Pope’s Change of Tone
To say that Pope Francis is shaking the Church’s establishment tree is to state the obvious—the birds have started flurrying and rotten fruit is falling.
It is easy to measure the progress Pope Francis is making by judging the kind of enemies he is attracting: reactionary conservatives, red-claw free marketeers, fossil fuel companies and so on. I shall limit myself to talking today about the first of these.
By reactionary conservatism I don’t refer to good people who respect tradition and think it crucial for the sake of stability and continuity, which is the majority of Catholics. I mean those who are aggressively anti-modern and seek to return to a supposed “golden past” of how things were.
The reactionary conservatives in the African Church, for instance, are rallying against what they see as the pope’s more relaxed attitude towards homosexuality, with its real and perceived implications on same-sex marriage.

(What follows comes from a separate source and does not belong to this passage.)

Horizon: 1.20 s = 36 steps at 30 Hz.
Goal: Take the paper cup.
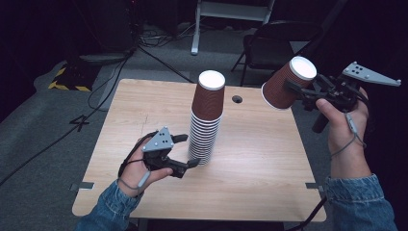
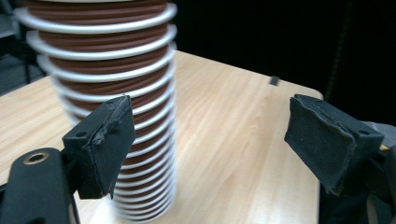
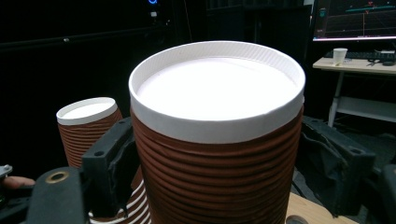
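Note:
A tall stack of upturned brown ribbed paper cups (image 1: 207, 120) stands at the middle of the wooden table (image 1: 269, 163). My left gripper (image 1: 189, 150) is open beside the stack's base, on its left and near side. In the left gripper view the stack (image 2: 107, 70) rises behind the left jaw, and the left gripper (image 2: 215, 140) has bare table between its jaws. My right gripper (image 1: 293, 89) is shut on a single brown cup (image 1: 288, 84), held tilted in the air over the table's far right edge. In the right gripper view that cup (image 3: 217, 140) sits between the jaws, white bottom up.
A dark folding chair (image 1: 279, 43) stands behind the table's far right corner. A round cable hole (image 1: 236, 99) lies in the table just right of the stack. Cables run over the floor at the far left. A desk (image 3: 355, 65) stands far off.

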Available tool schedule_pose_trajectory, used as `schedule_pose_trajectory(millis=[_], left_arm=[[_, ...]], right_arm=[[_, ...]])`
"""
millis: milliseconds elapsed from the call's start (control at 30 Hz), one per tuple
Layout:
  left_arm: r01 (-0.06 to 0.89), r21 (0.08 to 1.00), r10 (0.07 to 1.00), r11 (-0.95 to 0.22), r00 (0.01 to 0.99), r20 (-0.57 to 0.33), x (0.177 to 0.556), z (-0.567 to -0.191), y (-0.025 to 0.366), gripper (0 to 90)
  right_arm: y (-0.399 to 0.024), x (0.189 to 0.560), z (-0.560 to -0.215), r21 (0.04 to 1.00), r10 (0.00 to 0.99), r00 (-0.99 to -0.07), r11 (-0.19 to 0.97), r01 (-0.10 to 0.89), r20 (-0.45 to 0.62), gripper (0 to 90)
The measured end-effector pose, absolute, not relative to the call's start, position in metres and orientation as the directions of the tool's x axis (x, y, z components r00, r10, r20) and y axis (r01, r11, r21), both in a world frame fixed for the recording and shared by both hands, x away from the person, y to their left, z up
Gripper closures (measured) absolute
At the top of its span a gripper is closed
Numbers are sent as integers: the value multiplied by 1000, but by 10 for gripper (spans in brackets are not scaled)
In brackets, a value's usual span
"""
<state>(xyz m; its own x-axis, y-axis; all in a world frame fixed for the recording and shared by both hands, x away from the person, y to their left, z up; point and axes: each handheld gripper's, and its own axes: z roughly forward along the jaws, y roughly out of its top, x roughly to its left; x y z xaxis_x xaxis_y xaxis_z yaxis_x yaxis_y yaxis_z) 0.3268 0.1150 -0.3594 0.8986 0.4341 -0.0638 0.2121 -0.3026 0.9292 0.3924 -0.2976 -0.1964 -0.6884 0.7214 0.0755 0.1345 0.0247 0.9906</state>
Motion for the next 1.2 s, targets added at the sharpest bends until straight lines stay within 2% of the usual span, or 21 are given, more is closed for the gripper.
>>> schedule_pose_trajectory(millis=[133,467,733,1033,1200], left_arm=[[205,927,400,-313,914,-68,323,-361,105,158],[214,904,366,-371,928,-69,323,-381,77,158],[225,891,332,-393,939,-91,323,-398,49,159],[252,893,325,-372,937,-129,332,-414,21,161],[259,896,320,-359,937,-143,339,-423,10,167]], right_arm=[[-302,393,-212,991,693,-714,-8,132,101,201],[-313,395,-244,984,720,-676,-52,172,156,201],[-317,395,-272,976,789,-594,-31,218,157,201],[-321,394,-297,962,828,-524,-62,266,199,202],[-321,393,-306,960,829,-517,-76,270,211,201]])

I do understand the concern towards an “imposing of certain values” on people who don’t agree with them, as Cardinal John Njue of Nairobi put it last month.
It is true that the majority of Africans do not accept homosexual relationships as a naturally occurring phenomenon. The question, for me, is whether, for the good of the society, it is correct to compel them into legal neutrality on the matter, even if you don’t ask them to change their moral judgment.
I see nothing wrong with moral judgment, since it demonstrates that one lives by certain values, whether they be conservative or liberal. What I have a problem with is allowing one’s moral judgement—conservative or liberal—to be prejudicial against others who do not share these values.
Take the example of capital punishment. I personally don’t believe in it, yet I know that were a referendum to be held in our country, those in favour of it would win by a big margin. Is it correct then for our Constitution to impose these values on the majority who don’t share them? This, I believe, is the question that requires our critical reflection.
The Kenyan bishops, through the chairman of their conference, Bishop Philip Anyolo, obviously disagree with the issue of imposing liberal values on Africans who are not liberal, and are aggressively campaigning to table the matter in the coming Synod of Bishops on the Family.
It would be interesting, incidentally, to have a summary of the answers to the synod questionnaire in the Southern African pastoral region after the parish discussion reports have been collated. This would help to complement the recent survey conducted by the Jesuit Institute.
On his visit to Kenya in July, US President Barack Obama tried to throw the cat among the pigeons on the homosexual issue by calling it a civil rights issue. Kenya’s President Uhuru Kenyatta begged to differ and relegated the matter to the periphery.
As such, homosexual activity remains a criminal act in Kenya, punishable by a maximum sentence of 15 years. I do not understand why other people’s sexual preferences should be criminalised if they are not harming another party.
There is, of course, a hypocrisy in African patriarchal culture. African patriarchy is ever so ready to treat with compassionate understanding the failures of married men to uphold the values of monogamy towards their spouse(s). Adultery is referred to, with a wink, as “one of those things”—“he’s a man, what did you expect?”.
The same applies in the Church’s patriarchy. A priest’s betrayal/failure of his promise of chastity often is treated with compassion and understanding. But the Church is harsh on those who break their marital vows, or remarried divorcees. Its tone is especially harsh on LGBT people.
This is the sort of thing Pope Francis is changing by applying the quality of mercy to the Church’s moral teachings.
Pope Francis is also flushing out the rust of reactionary conservatism that is clogging the arteries of the Church. The moral and social teachings of the Church should easily evangelise the world, without necessarily becoming of the world, when she changes her tone.
Pope Francis is the gift from the Holy Spirit to the Church. His tone is renewing not only the face of the Church, but that of the world also.
As it has been said: only 10% of conflict is due to difference of opinion — the rest is due to the tone of voice.